Where I disagree is in the idea that PowerPoint is smart at all. PowerPoint is not a method. PowerPoint holds no power to “harm content”. It is not meant to provide copious amounts of detail. It is not best used as a stand-alone presentation. It requires an audience who can critically listen. It requires a well-informed presenter who can effectively present and engage. I do agree that PowerPoint makes it deceptively easy to be a bad presenter. However, that is not PowerPoint’s fault. When did we stop thinking and allow tools to dictate what is effective? In agreement with Tufte, we have done that. But this just amplifies the larger problem of learning “from” tools rather than learning, as David Jonassen writes, “in partnership with” them. Sure, PowerPoint should not replace true research and effective written and oral communication. But to suggest that all presenters should make serious presentations with word processed documents fails to get the root of the problem here, namely, the presenter. Certainly, providing an audience with technical reports or research papers that hold the critical details of concepts being presented has great value. And, the act of writing a paper first and not just creating a presentation is often an essential step in learning the content first in order to present it effectively to others. Too often teachers have assigned a PowerPoint project that facilitates cut and paste thinking and shallow understanding. The result is often a terrible presentation AND little learning to show from all of that time spent on designing the presentation. But, the act of researching and writing a paper does not guarantee a good presentation of those ideas.
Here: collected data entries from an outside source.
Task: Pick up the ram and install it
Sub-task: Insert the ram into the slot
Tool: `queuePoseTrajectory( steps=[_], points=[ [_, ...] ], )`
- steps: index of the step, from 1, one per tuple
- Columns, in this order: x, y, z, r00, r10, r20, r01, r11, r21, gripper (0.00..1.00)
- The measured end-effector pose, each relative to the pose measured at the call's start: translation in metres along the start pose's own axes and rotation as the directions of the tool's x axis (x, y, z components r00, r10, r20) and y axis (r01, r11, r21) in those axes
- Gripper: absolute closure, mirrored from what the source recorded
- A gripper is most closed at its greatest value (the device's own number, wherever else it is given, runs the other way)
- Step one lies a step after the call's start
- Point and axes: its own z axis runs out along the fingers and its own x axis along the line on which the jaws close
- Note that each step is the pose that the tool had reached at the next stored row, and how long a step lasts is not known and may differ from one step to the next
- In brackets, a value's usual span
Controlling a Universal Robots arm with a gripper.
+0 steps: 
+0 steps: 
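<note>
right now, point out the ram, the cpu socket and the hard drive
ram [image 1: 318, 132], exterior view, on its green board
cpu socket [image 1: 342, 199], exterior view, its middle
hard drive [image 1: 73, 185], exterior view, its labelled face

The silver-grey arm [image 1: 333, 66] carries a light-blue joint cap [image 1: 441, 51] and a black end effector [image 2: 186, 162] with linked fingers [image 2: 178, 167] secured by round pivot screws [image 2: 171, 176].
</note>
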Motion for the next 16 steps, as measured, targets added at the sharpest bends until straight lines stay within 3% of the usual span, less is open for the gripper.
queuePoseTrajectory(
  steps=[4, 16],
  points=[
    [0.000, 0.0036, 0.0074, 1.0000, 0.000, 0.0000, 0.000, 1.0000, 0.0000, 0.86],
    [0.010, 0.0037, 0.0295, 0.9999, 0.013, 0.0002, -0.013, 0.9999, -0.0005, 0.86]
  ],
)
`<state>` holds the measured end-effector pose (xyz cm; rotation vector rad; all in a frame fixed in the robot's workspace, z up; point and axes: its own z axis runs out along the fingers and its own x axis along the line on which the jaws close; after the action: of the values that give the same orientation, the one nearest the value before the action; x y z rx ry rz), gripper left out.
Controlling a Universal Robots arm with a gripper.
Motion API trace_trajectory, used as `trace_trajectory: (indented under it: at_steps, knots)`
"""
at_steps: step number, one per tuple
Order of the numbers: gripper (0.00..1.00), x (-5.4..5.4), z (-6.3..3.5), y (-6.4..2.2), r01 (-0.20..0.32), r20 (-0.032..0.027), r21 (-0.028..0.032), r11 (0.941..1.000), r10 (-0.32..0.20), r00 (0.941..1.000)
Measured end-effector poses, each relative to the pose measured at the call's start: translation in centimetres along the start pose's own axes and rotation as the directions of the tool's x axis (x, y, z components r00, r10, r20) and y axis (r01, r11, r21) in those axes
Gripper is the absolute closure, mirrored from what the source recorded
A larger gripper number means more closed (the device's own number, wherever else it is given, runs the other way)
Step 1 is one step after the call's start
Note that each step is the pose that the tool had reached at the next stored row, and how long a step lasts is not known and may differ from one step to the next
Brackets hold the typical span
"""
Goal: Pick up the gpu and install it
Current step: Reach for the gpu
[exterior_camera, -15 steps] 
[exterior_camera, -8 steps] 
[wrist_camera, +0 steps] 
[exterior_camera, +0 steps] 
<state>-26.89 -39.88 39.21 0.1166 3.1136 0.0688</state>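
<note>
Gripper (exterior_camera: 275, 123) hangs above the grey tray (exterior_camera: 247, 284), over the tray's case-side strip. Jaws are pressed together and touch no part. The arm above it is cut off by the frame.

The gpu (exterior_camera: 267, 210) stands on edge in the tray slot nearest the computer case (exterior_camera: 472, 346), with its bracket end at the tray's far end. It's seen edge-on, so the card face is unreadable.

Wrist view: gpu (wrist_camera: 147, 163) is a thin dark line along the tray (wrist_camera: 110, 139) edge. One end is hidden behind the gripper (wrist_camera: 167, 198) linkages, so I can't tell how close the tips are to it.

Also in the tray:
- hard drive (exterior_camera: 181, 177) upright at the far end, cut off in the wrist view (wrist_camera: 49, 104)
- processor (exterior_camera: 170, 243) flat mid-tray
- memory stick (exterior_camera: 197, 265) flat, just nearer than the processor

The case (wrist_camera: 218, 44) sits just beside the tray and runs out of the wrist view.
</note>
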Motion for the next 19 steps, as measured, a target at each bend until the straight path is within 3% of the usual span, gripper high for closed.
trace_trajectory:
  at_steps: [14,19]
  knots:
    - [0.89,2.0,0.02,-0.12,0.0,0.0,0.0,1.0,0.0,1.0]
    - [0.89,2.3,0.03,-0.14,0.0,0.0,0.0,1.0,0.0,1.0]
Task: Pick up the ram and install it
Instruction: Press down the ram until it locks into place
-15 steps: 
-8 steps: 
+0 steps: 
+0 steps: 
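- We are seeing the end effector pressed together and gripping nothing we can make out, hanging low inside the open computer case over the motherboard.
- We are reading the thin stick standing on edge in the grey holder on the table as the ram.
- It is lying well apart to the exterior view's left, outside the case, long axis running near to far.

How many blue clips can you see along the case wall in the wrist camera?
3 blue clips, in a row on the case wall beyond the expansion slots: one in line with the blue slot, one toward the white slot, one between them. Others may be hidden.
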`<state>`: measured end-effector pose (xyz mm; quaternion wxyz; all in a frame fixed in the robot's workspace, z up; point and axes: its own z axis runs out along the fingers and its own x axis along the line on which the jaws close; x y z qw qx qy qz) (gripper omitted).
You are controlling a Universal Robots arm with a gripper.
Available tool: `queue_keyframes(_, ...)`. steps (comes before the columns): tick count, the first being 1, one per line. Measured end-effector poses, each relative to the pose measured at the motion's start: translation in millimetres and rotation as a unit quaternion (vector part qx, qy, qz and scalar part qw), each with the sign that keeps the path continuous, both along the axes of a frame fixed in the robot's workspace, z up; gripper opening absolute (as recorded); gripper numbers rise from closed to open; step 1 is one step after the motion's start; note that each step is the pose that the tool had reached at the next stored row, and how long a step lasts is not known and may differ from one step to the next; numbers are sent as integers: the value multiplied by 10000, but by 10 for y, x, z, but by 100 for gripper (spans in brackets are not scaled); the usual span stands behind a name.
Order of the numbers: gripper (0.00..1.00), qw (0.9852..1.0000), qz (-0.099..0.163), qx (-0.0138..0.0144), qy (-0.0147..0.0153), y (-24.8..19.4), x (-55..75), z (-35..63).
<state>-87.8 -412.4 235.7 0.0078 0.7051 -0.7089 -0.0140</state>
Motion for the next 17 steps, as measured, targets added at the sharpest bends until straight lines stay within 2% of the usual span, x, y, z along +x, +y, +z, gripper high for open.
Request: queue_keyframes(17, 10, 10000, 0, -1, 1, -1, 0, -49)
The really honest statement that Tufte makes in all of this is the following:

“The practical conclusions are clear. PowerPoint is a competent slide manager and projector. But rather than supplementing a presentation, it has become a substitute for it. Such misuse ignores the most important rule of speaking: Respect your audience.”

PowerPoint is not evil. It holds no authority over content. Yes – understand its limitations. However, blaming the tool does nothing to get to the root of the issues, which IMHO are poor research skills and shallow research, no critical thinking, insufficient preparation (which often should include a written analysis of some kind), and poor presentation skills.